“トランプタワー”に登り、“安倍神像神社”を探るべく長野の秘境に分け入って…SNS時代の「新しい愛国」の正体に迫る
文春オンライン / 2025年2月3日 6時0分
『ルポ国威発揚 「再プロパガンダ化」する世界を歩く』(辻田真佐憲 著)中央公論新社
これまで私は、幾度か辻田氏と対談してきたが、そのときの印象は「この人は天性のインタビュアーだ」であった。綿密な下準備、先入観の排除、丁寧だが即興性のある質疑、そのどれもが有能なインタビュアーの資質を示していた。が、その資質はそのままルポライターの資質でもあろう。しかも、その対象が感情渦巻く政治プロパガンダとなれば猶更である。辻田氏の著書『ルポ国威発揚』は、まさにこのバランス感覚を示した好著である。
「国威発揚」と聞くと、一部のインテリは「つくられた伝統(虚構)」だと言って軽蔑するが、そんなことは批判にならない。いや、全ての「伝統」は、そもそも作られたものなのである。人間が孤独を恐れる動物である限り、人はその孤独を克服するために共同体を作り、国家を作り、歴史を作り、その内(味方)と外(敵)を区別し、それを物語るために「国威発揚」の感情にコミットしてきた。辻田氏はそれがよく分かっているのだ。
その上で辻田氏は、消費社会の政治的動員のあり方を見届けるために米国のトランプタワーに登り、令和の神武天皇像に会うために岡山の離島に向かい、安倍神像神社の実態を探るべく長野の秘境に分け入る。歩いた国は、アメリカ、ドイツ、インド、イタリア、ベトナム、フィリピン、中国、台湾に及び、訪問先も博物館、史跡、公園、銅像、記念碑と幅広い。それを著者は、改めて「偉大さをつくる」「われわれをつくる」「敵をつくる」「永遠をつくる」「自発性をつくる」という主題で纏めるが、その「つくる」現場において常に感じられるのは、ときには「上から」、ときには「下から」作られる「国威発揚」の多様性であり、また、見せたいものの裏に張り付いた見せたくないものの存在であり、さらには見せる気もなかったものの裏に存在する本当に見るべきものの存在である。そこには、歴史を作り出そうとする人間の情熱と、それが導く意図と効果のズレ、その「揺らぎ」が記されている。

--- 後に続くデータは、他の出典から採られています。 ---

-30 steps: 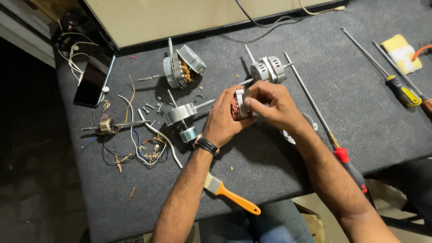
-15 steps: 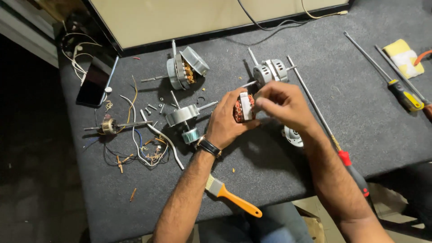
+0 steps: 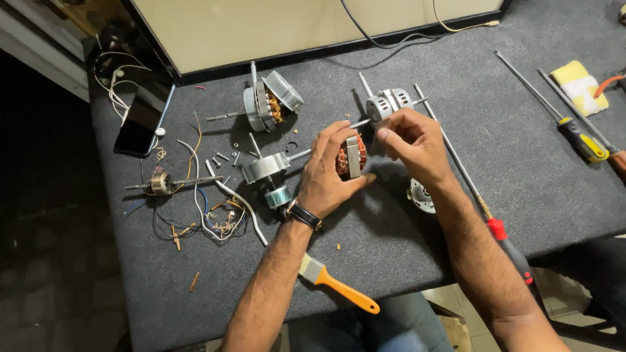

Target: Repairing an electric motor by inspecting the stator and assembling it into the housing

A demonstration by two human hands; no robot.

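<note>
My left hand curls around the small motor core, holding it up just above the grey table; my right hand pinches its top with bent fingers; the core stands on its edge, copper side facing left; its thin shaft points away to the right.

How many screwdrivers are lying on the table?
3: a red-handled screwdriver beside the right forearm, a yellow-and-black screwdriver at far right, a third screwdriver cut by the right edge.
</note>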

が、辻田氏をして、この「揺らぎ」に向かわせているのは、もしかすると氏自身の若い頃の経験なのかもしれない。平和教育に反発して保守系論壇誌を読み漁るも、その後に台頭する嫌韓ナショナリズムや在特会への違和から右派の言論からも離れたという辻田氏は、歴史に纏いつく感情と、それへの距離感のなかで自分のバランス感覚を形作ってきたのだった。
その点、トランプ再選でグローバリズムの終焉とナショナリズムの復権が言われる現在、「再プロパガンダ化」する世界に対する適切な距離感を見出すためにも、本書におけるバランス感覚は重要だろう。「国威発揚」に踊りながらも醒めること、あるいは醒めながらも時に踊ってみせること、その余裕とユーモアが、今、求められている。
つじたまさのり/1984年大阪府生まれ。評論家・近現代史研究者。著書に『「戦前」の正体』『防衛省の研究』『超空気支配社会』『大本営発表』、共著に『教養としての歴史問題』『新プロパガンダ論』、共編書に『文藝春秋が見た戦争と日本人』等。
はまさきようすけ/1978年埼玉県生まれ。文芸批評家。雑誌『表現者クライテリオン』編集委員。京都大学大学院特定准教授。